- Capitán Estivariz Refuge Location of Capitán Estivariz Refuge in Antarctic Peninsula
- Coordinates: 66°23′00″S 67°13′00″W﻿ / ﻿66.383333°S 67.216667°W
- Country: Argentina
- Location in Antarctic Peninsula: Belding Island Antarctic Peninsula Antarctica
- Administered by: Argentine Navy
- Established: 1956
- Type: Year-round
- Status: Operational

= Belding Island =

Location of Belding Island

Belding Island is an island 3 nmi long, lying west of the south end of Watkins Island, Biscoe Islands. It was mapped from air photos taken by the Falkland Islands and Dependencies Aerial Survey Expedition (1956–57), and named by the UK Antarctic Place-Names Committee for Harwood S. Belding, an American physiologist who was Director of the Quartermaster at the Climatic Research Laboratory, Department of the Army, Lawrence, Massachusetts, and initiated considerable research on cold climate clothing.

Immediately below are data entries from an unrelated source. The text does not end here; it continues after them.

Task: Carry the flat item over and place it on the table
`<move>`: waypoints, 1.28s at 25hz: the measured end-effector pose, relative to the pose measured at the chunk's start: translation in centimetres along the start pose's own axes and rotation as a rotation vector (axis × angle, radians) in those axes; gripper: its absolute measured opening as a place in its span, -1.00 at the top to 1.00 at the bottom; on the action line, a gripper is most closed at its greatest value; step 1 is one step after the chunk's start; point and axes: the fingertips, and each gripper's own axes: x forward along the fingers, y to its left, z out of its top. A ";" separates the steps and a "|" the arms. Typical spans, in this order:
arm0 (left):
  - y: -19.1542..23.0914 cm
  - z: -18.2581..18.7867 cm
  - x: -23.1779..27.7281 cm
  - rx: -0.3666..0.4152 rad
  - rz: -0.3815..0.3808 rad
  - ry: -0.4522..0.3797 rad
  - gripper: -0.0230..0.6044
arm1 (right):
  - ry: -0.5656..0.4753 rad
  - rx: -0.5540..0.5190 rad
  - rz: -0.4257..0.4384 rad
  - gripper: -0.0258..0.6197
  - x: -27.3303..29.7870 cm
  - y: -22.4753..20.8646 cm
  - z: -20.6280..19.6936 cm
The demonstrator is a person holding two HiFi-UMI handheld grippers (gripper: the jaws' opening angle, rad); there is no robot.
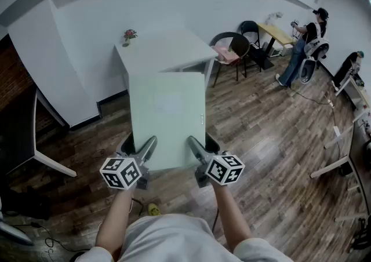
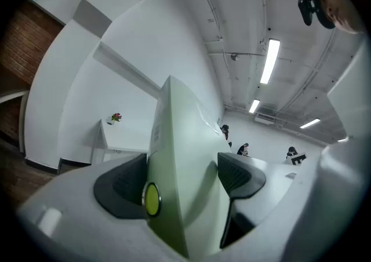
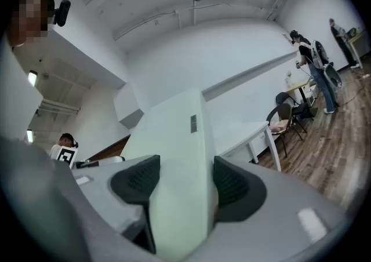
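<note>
The left claw (image 1: 149, 145) is clamped on the near edge of a pale green panel (image 1: 167, 119). In the left gripper view its two dark pads press on either face of the panel (image 2: 185, 150), which runs up and away from the left claw (image 2: 182, 182) with its thin edge facing the camera. A small round yellow-green dot (image 2: 151, 199) sits on that edge, right against the pad on the left. The right claw (image 1: 195, 146) is closed on the same near edge, just beside the left one. The right gripper view shows the right claw (image 3: 182, 182) with both pads tight against the panel (image 3: 174, 150), and a small grey tag (image 3: 193, 123) on the panel's edge further out from the pads. The panel hangs in the air, carried flat between the two claws and reaching forward from them over the wooden floor (image 1: 261, 139). Straight ahead of both claws, beyond the panel's far edge, stands the white table (image 1: 165, 46), with a small pot of flowers (image 1: 129, 36) at its far-left corner. In the left gripper view the table (image 2: 124, 139) shows off to the left of the panel, well apart from the pads. Ahead and to the right of the right claw are a dark chair (image 1: 232, 49) just beside the table, a small yellow-topped desk (image 1: 278, 33) further off, and a person (image 1: 307, 40) standing near the wall. The holder's bare forearms run back from the marker cubes toward the bottom of the head view.
</note>
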 end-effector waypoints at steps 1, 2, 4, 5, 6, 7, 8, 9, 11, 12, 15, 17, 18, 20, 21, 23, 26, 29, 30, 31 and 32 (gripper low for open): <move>0.0 0.1 0.1 0.000 -0.001 0.001 -0.25 | 0.000 0.001 0.000 0.03 0.1 -0.1 0.1; -0.1 0.2 0.3 0.000 -0.001 0.002 -0.25 | 0.000 0.001 -0.001 0.03 0.1 -0.1 0.3; -0.2 0.3 0.5 -0.001 0.000 0.002 -0.25 | 0.002 0.000 -0.002 0.03 0.1 -0.3 0.5; -0.3 0.2 0.6 0.000 0.001 0.001 -0.26 | 0.002 0.000 -0.002 0.03 0.1 -0.5 0.5; -0.4 0.2 0.7 0.000 0.001 0.001 -0.26 | 0.002 -0.001 -0.001 0.03 0.1 -0.6 0.5; -0.4 0.1 0.7 0.001 0.001 0.001 -0.26 | 0.002 -0.001 -0.001 0.03 0.1 -0.6 0.5; -0.4 0.1 0.8 0.001 0.000 0.001 -0.25 | 0.000 -0.002 0.001 0.03 0.1 -0.7 0.5; -0.3 0.2 0.9 0.001 -0.001 0.000 -0.25 | -0.002 -0.003 0.002 0.03 0.2 -0.7 0.6; -0.1 0.2 1.1 -0.002 -0.002 -0.001 -0.25 | -0.009 -0.003 0.003 0.03 0.4 -0.7 0.7; -0.1 0.2 1.1 -0.004 -0.003 -0.002 -0.25 | -0.014 -0.002 0.002 0.03 0.5 -0.7 0.7; 0.2 0.3 1.4 -0.002 -0.005 -0.004 -0.25 | -0.018 0.004 0.002 0.02 0.8 -0.9 0.7; 0.7 0.3 1.4 -0.007 -0.004 -0.005 -0.26 | -0.015 0.003 0.004 0.02 1.2 -0.7 0.6; 1.0 0.3 1.3 -0.011 -0.003 -0.005 -0.26 | -0.012 0.001 0.002 0.02 1.5 -0.6 0.5; 1.8 0.5 1.3 -0.019 -0.001 -0.005 -0.26 | -0.008 -0.003 -0.003 0.02 2.2 -0.3 0.4; 2.1 0.7 1.4 -0.021 -0.002 -0.005 -0.26 | -0.007 -0.003 -0.005 0.02 2.6 -0.2 0.4; 2.9 0.9 1.5 -0.025 -0.007 -0.004 -0.26 | -0.007 -0.004 -0.011 0.01 3.3 0.1 0.2; 4.3 1.2 1.4 -0.026 -0.021 -0.003 -0.26 | -0.014 -0.007 -0.021 0.01 4.3 0.8 -0.2; 5.9 1.5 1.6 -0.031 -0.037 0.001 -0.26 | -0.021 -0.010 -0.039 0.01 5.6 1.3 -0.7; 6.4 1.5 1.9 -0.035 -0.040 0.005 -0.26 | -0.019 -0.010 -0.046 0.01 6.1 1.3 -0.8; 6.9 1.5 2.1 -0.041 -0.042 0.009 -0.26 | -0.016 -0.009 -0.052 0.01 6.6 1.3 -1.0; 7.3 1.5 2.4 -0.045 -0.045 0.012 -0.26 | -0.014 -0.008 -0.056 0.01 7.0 1.2 -1.0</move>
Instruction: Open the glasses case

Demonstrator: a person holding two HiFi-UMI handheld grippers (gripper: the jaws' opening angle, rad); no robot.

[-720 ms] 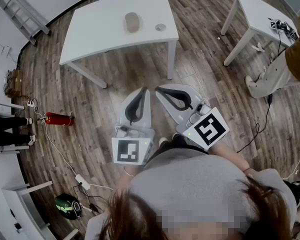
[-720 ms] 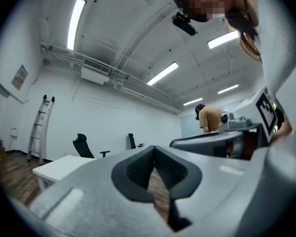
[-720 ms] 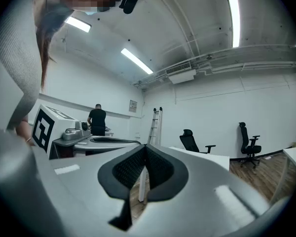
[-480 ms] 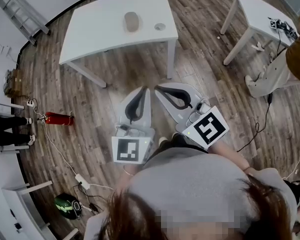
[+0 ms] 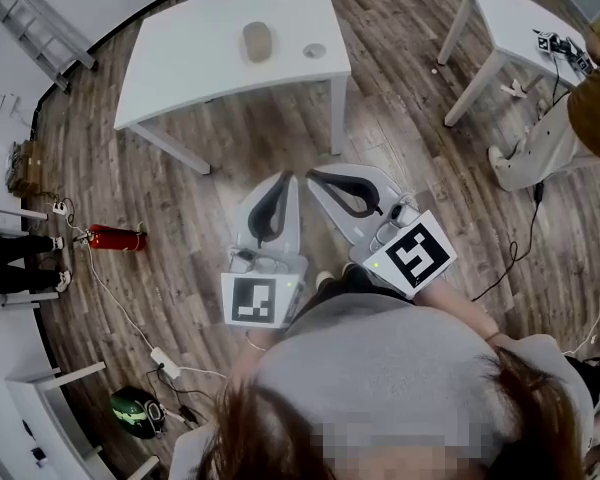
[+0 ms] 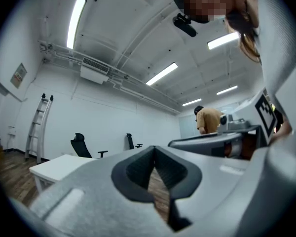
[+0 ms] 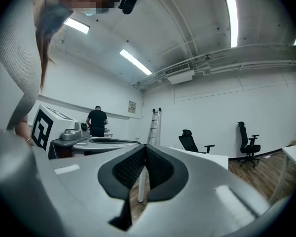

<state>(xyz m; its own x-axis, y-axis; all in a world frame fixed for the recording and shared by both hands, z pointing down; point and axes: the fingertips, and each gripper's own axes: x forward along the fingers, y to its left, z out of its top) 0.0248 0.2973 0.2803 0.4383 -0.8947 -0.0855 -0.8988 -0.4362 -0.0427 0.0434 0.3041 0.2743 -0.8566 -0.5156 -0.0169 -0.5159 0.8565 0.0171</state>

==Capitán Estivariz Refuge==

Capitán Estivariz Refuge is an Argentine refuge in Antarctica located on a small island between the southwest coast of Watkins Island and Belding Island, in the group of the Biscoe Islands. The refuge opened on February 29, 1956, and it is administered by the Argentine Navy. His name pays tribute to Lieutenant commander Eduardo Anibal Estivariz who participated in the coup d'état carried out in September 1955 and died in a plane crash.

The icebreaker ARA General San Martin participated in its construction during the Antarctic campaign of 1955–1956. After that, an aerial survey of the entire western coast of the Antarctic Peninsula south of 65º latitude was carried out.